Very few seem to understand the radical transfer of wealth that has occured over the last 50 years, thanks to a variety of carefully crafted policy regimes and ideological sleight of hands. If there is one graph that every American should study, it is the monstrous chasm between skyrocketing productivity and squashed wages from the 1970s onwards (top left figure). This one graph tells the story of today's robber barons and bought-off legislatures as much as it does an ever-shrinking middle class and a growing mental health crisis. (Data taken from the Economic Policy Institute. Learn more here, here, and here.)

Shock Therapy

In December of 2019, shorterly before his untimely passing, the anthropologist David Graeber wrote in The New York Review a prescient assessment of modern economics and its inevitable reckoning:

Economic theory as it exists increasingly resembles a shed full of broken tools. This is not to say there are no useful insights here, but fundamentally the existing discipline is designed to solve another century’s problems. The problem of how to determine the optimal distribution of work and resources to create high levels of economic growth is simply not the same problem we are now facing: i.e., how to deal with increasing technological productivity, decreasing real demand for labor, and the effective management of care work, without also destroying the Earth. This demands a different science. The 'microfoundations' of current economics are precisely what is standing in the way of this. Any new, viable science will either have to draw on the accumulated knowledge of feminism, behavioral economics, psychology, and even anthropology to come up with theories based on how people actually behave, or once again embrace the notion of emergent levels of complexity—or, most likely, both.

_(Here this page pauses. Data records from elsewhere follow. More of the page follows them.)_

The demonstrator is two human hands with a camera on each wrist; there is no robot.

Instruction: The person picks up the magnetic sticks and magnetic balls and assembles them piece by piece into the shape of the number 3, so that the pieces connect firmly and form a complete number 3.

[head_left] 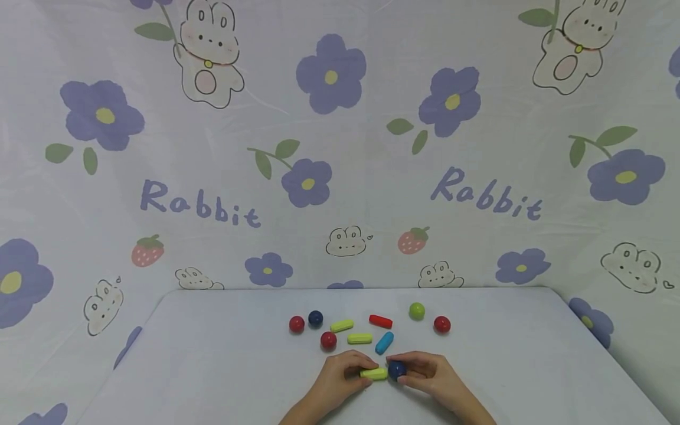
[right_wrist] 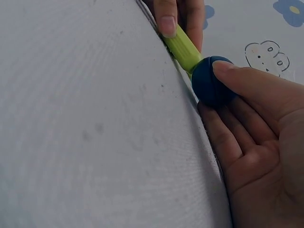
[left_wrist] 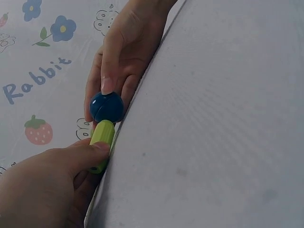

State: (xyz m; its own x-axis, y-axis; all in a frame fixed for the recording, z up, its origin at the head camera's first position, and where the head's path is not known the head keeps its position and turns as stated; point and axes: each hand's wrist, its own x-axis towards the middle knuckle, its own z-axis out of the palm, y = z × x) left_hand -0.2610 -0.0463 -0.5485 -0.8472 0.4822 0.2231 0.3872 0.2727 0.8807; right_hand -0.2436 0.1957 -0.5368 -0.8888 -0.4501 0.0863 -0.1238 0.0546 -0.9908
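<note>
Yellow-green and faceted along its length, the rod lies sideways between your hands, its long axis running from your left hand toward your right hand. Your left thumb and fingers pinch it, leaving the right end free to point straight at the dark blue ball. You hold that ball between right thumb and fingers; it is smooth and glossy, with a thin seam line across it. Rod end and ball sit right against each other, though you cannot tell if they are joined. Just beyond your hands, a blue rod slants away to the right. Beyond your left hand rests a shiny red ball; farther off past your right hand, a glossy green ball. Pale, smooth-looking cloth covers the table beneath them.
</note>
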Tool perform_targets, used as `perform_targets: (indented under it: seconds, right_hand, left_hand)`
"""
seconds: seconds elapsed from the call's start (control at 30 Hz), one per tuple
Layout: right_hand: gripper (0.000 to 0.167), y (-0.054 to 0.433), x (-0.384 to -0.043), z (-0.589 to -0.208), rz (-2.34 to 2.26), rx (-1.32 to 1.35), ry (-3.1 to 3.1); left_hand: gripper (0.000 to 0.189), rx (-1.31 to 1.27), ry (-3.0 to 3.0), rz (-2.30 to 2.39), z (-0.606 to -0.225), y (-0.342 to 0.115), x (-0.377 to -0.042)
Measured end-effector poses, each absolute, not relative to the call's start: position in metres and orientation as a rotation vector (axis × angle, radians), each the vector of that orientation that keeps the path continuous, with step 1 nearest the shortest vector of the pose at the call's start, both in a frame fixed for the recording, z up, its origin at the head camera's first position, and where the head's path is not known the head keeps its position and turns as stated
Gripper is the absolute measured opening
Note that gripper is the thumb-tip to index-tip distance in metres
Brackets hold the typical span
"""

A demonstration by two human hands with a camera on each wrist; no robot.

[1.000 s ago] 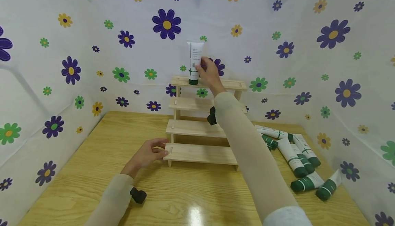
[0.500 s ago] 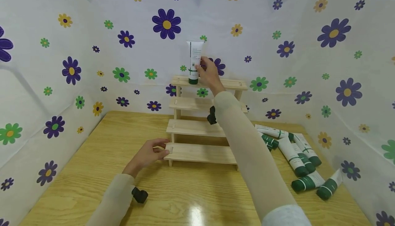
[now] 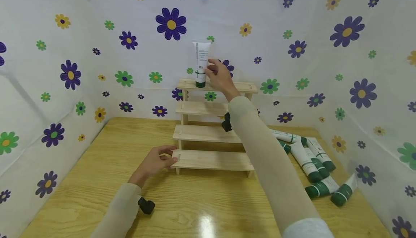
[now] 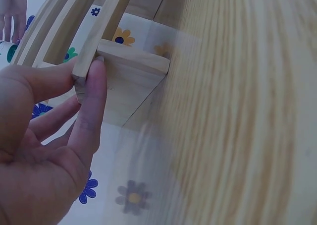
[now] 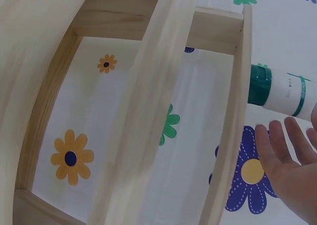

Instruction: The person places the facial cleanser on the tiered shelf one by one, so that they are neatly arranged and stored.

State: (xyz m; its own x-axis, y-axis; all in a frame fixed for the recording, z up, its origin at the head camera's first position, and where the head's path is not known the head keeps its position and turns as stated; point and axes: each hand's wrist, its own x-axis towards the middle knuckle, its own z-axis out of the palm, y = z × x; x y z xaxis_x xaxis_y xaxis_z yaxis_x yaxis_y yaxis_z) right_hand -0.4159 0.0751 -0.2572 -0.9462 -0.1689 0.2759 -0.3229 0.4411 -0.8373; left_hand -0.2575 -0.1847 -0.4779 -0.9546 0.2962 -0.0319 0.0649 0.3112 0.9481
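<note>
A wooden four-step display stand (image 3: pixel 211 159) stands on the table. My left hand (image 3: pixel 154 163) pinches the left end of its lowest shelf between thumb and fingers; the left wrist view shows the board's end (image 4: pixel 88 69) held there. On the top shelf, left of its middle, a white squeeze tube (image 3: pixel 202 59) stands upright on its green cap. Beside the tube's right edge is my right hand (image 3: pixel 221 76), its thumb and fingertips close to it. In the right wrist view the fingers (image 5: pixel 280 140) are spread and not wrapped round the tube.
Several similar white and green tubes (image 3: pixel 303 158) lie in a loose heap on the table right of the stand, partly behind my right forearm. A white flower-print sheet (image 3: pixel 146 57) rises behind and on both sides. The wooden table (image 3: pixel 182 205) extends in front.
My right hand has loosened its grip on the tube and shifted slightly right of it. The tube stays upright on the top shelf. My left hand keeps its hold; the view shifts slightly.
</note>
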Motion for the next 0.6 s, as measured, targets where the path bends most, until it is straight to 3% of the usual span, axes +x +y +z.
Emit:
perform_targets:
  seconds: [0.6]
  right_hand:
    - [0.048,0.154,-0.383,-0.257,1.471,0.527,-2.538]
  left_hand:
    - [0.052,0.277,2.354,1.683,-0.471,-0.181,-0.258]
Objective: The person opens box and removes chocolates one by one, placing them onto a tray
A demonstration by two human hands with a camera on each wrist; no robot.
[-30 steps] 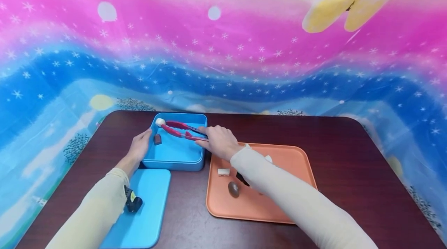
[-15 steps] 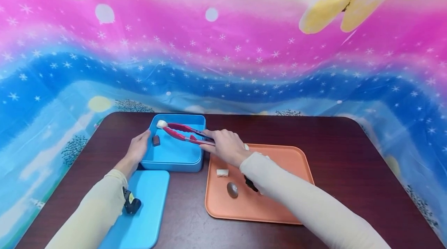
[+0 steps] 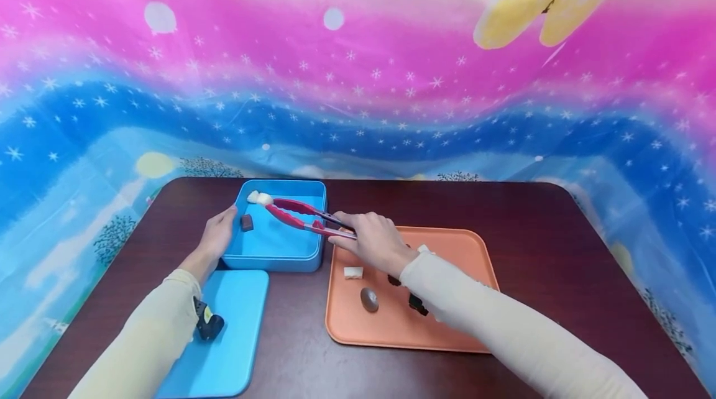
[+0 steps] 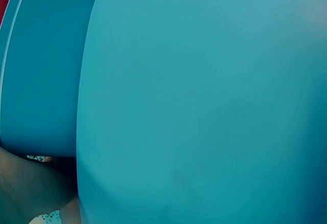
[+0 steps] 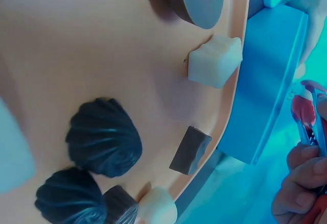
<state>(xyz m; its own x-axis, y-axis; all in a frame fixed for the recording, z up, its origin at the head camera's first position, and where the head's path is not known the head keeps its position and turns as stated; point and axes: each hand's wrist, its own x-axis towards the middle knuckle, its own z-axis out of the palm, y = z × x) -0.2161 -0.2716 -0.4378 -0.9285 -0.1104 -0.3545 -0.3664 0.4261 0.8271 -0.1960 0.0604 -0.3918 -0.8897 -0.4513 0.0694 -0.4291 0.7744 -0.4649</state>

Intellectually, this won’t be easy. Politically, it will be even more difficult. Breaking through neoclassical economics’ lock on major institutions, and its near-theological hold over the media—not to mention all the subtle ways it has come to define our conceptions of human motivations and the horizons of human possibility—is a daunting prospect. Presumably, some kind of shock would be required. What might it take? Another 2008-style collapse? Some radical political shift in a major world government? A global youth rebellion?

Graeber's comments aired 7 days before a group of patients in Wuhan, China would begin to experience fever and shortness of breath, an event that would spark a viral outbreak, widespread economic paralysis, numerous governmental snafus, and the resurgence of an international abolitionist movement. Certainly a shock, if there ever was one.

The question is, what lasting effects has this shock had? Discussions of a collective “reset” and “the new normal” flooded our feeds for months. Yet any tangible shifts in our social fabric remain nebulous. As far as many of us are concerned, the near future seems to confront us a tired iteration of our postmodern vertigo: new and improved doomscrolling paired with a vague consensus that our government officials are no longer suited for the task of governing. Surely, something must be different. What would Graeber have to say? Where are we not looking?

A New Common Sense

While there is plenty of competing punditry set on summarizing the effects of the past 24 months, one particular interpretation seems to be gaining critical mass—an interpretation that would herald a new era in American consciousness as well as for many others across the globe. It's a shift our for-profit-news-cycle-induced-attention-span has blinded us to, and it's metastasizing at the speed of culture—which is to say, at the speed of good ol' analog offline lived experience.

What is it?

Well, as the planet burns and the internet democratizes information, more and more people, it seems, are disinterested in grinding through the prime of their life so their boss's boss can afford his second lake house.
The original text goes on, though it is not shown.